WHAT THIS TASK INVOLVES: The answer is to be the lines of the material from its start through the line containing "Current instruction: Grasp", each copied exactly; no pictures.

SOURCE MATERIAL:
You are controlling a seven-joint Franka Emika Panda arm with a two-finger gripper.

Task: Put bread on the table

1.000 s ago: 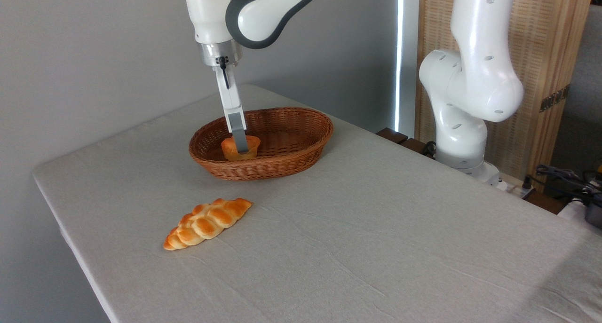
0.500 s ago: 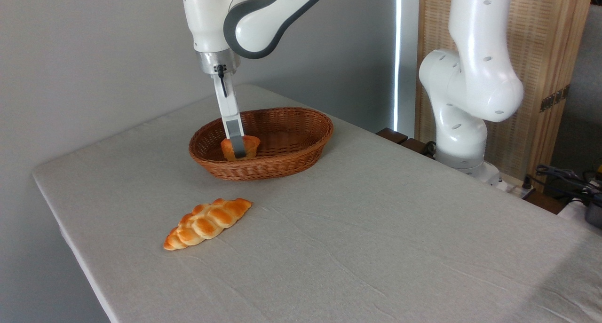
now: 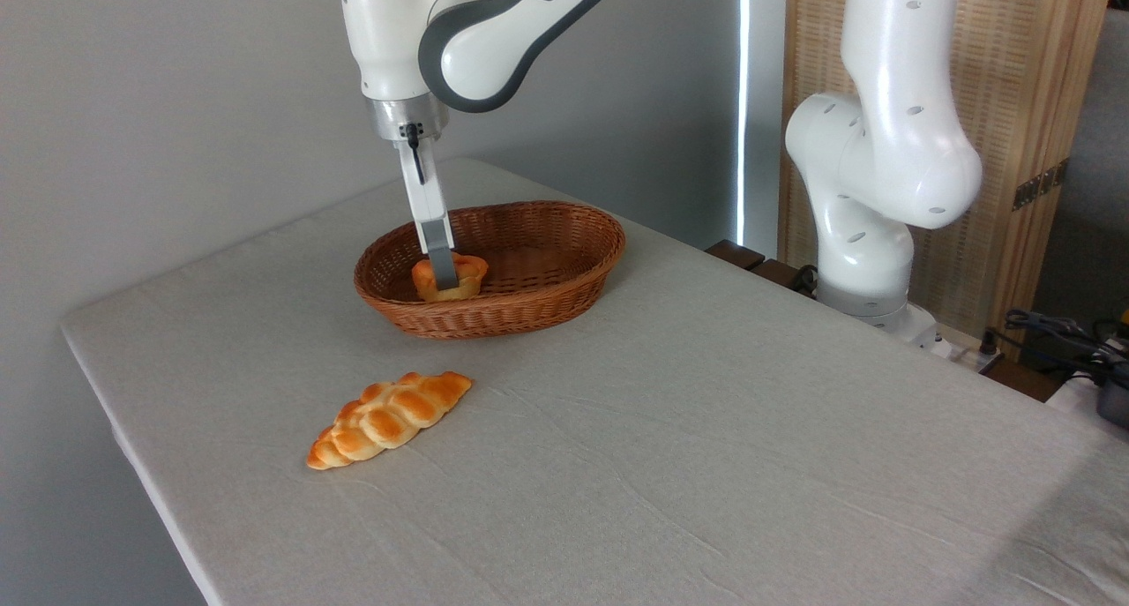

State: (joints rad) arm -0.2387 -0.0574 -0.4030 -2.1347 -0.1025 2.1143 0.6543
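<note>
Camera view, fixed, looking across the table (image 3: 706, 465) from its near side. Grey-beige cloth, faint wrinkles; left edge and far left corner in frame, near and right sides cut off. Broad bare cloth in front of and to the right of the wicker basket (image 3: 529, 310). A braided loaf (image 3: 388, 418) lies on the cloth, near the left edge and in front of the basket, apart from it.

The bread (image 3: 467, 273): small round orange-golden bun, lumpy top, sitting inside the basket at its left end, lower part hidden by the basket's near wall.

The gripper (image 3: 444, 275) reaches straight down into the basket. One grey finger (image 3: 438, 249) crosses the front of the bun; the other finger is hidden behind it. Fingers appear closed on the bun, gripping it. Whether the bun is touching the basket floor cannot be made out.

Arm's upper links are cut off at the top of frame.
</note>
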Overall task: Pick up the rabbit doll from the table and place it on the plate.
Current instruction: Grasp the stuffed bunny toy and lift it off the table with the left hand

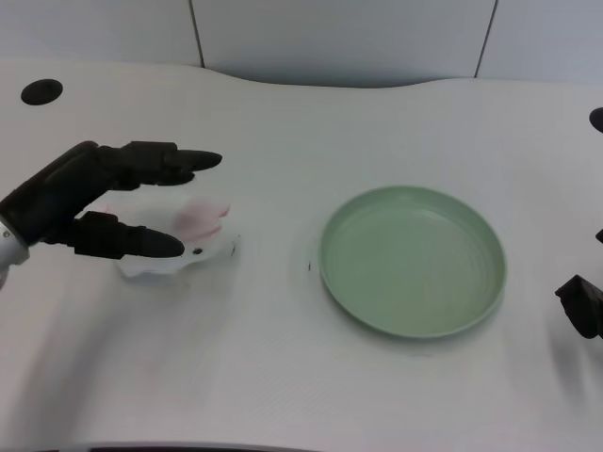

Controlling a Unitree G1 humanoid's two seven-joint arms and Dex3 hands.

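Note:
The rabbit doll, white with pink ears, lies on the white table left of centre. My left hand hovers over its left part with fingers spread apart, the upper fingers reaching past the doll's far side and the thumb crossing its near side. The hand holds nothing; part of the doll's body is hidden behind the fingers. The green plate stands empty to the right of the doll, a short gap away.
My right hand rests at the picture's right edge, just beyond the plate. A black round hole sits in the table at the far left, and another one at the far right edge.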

YOUR RESPONSE:
You are controlling a seven-joint Franka Emika Panda arm with a two-finger gripper.

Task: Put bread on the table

1.000 s ago: 
0.500 s ago: 
now: 

State: (joints rad) arm -0.2387 -0.0574 -0.4030 -2.1347 -0.1025 2.1143 0.6543
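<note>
Camera view, fixed, looking across the table (image 3: 706, 465) from its near side. Grey-beige cloth, faint wrinkles; left edge and far left corner in frame, near and right sides cut off. Broad bare cloth in front of and to the right of the wicker basket (image 3: 529, 310). A braided loaf (image 3: 388, 418) lies on the cloth, near the left edge and in front of the basket, apart from it.

The bread (image 3: 467, 273): small round orange-golden bun, lumpy top, sitting inside the basket at its left end, lower part hidden by the basket's near wall.

The gripper (image 3: 444, 275) reaches straight down into the basket. One grey finger (image 3: 438, 249) crosses the front of the bun; the other finger is hidden behind it. Fingers appear closed on the bun, gripping it. Whether the bun is touching the basket floor cannot be made out.

Arm's upper links are cut off at the top of frame.
</note>
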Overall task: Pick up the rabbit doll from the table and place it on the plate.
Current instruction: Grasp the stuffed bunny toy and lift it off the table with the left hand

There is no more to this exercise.